Microsoft called the loan an advance payment against the "minimum benefit" value of 3.5 million stock options Belluzzo was given in 1999 and 2000. The company reported Belluzzo forfeited the options and received a $350,000 bonus.

Additionally, the loan will be taxed as ordinary income, and Belluzzo will refund all applicable taxes to Microsoft, the filing said.

Personal loans to company executives like the one granted to Belluzzo became illegal July 30 under the Sarbanes-Oxley Act, following several high-profile accounting and corporate governance scandals.
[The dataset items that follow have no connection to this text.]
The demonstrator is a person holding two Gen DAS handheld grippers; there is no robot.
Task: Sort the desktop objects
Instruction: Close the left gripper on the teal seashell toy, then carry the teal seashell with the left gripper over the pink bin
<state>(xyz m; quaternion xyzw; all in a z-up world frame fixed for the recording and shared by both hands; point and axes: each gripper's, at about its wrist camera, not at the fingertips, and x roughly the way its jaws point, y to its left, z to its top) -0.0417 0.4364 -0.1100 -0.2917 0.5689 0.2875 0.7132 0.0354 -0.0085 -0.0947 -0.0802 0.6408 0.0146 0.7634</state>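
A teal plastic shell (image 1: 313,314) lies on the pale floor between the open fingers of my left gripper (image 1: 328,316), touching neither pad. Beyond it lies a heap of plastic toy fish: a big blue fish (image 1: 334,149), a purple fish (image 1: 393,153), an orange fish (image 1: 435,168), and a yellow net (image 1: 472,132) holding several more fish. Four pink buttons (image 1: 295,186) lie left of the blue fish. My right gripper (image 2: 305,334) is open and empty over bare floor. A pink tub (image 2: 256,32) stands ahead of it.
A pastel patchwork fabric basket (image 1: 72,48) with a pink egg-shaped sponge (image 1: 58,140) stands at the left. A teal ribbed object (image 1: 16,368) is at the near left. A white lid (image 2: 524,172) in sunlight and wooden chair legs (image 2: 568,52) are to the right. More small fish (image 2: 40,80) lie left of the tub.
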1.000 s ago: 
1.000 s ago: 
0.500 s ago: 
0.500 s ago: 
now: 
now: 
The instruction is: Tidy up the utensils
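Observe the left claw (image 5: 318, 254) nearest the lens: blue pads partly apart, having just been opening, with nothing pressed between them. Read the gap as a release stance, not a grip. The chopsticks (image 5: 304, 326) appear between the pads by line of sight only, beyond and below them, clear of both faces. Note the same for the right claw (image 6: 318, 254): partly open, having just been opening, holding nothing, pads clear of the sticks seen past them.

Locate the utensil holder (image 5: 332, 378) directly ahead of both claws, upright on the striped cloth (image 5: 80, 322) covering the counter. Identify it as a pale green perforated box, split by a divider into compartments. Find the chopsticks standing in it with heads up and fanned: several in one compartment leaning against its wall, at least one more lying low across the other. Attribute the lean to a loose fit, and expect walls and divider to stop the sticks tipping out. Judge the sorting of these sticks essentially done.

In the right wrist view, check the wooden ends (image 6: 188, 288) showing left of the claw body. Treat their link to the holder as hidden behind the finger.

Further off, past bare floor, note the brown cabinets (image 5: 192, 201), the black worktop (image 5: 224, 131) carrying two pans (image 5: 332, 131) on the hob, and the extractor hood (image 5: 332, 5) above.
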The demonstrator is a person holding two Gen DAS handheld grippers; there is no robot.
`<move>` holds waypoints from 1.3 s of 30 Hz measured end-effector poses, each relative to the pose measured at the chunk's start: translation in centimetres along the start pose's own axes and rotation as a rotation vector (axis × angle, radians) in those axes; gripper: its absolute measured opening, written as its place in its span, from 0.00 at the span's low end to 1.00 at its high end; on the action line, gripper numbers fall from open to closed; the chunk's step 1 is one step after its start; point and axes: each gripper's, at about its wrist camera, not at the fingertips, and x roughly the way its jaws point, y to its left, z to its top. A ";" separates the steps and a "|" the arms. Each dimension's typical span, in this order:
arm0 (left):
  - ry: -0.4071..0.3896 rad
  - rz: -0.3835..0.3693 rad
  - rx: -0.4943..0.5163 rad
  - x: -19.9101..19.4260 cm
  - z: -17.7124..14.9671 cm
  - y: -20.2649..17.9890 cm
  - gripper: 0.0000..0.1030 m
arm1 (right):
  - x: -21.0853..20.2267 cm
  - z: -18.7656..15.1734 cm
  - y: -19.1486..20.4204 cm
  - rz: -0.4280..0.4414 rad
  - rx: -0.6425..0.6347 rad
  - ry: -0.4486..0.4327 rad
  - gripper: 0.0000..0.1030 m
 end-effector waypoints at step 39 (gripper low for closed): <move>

In one of the largest of many recent corporate bookkeeping scandals, WorldCom made a personal loan of $366 million to former CEO Bernie Ebbers. Several former WorldCom executives have pleaded not guilty to charges related to telecommunications giant's $7.68 billion in accounting misstatements.

E*Trade shareholders filed a lawsuit charging the company's board with gross mismanagement and breach of fiduciary duties after the company revealed that it had forgiven a $15 million loan to CEO Christos Cotsakos.

Belluzzo left Microsoft in April to join Milpitas, Calif.-based Quantum. At Microsoft, Belluzzo was crowded out as the No. 3 executive behind Chairman Bill Gates and CEO Steve Ballmer. His tenure was marked by the lackluster results of many of Microsoft's consumer projects, such as the plan to convince customers to pay for software on a subscription basis.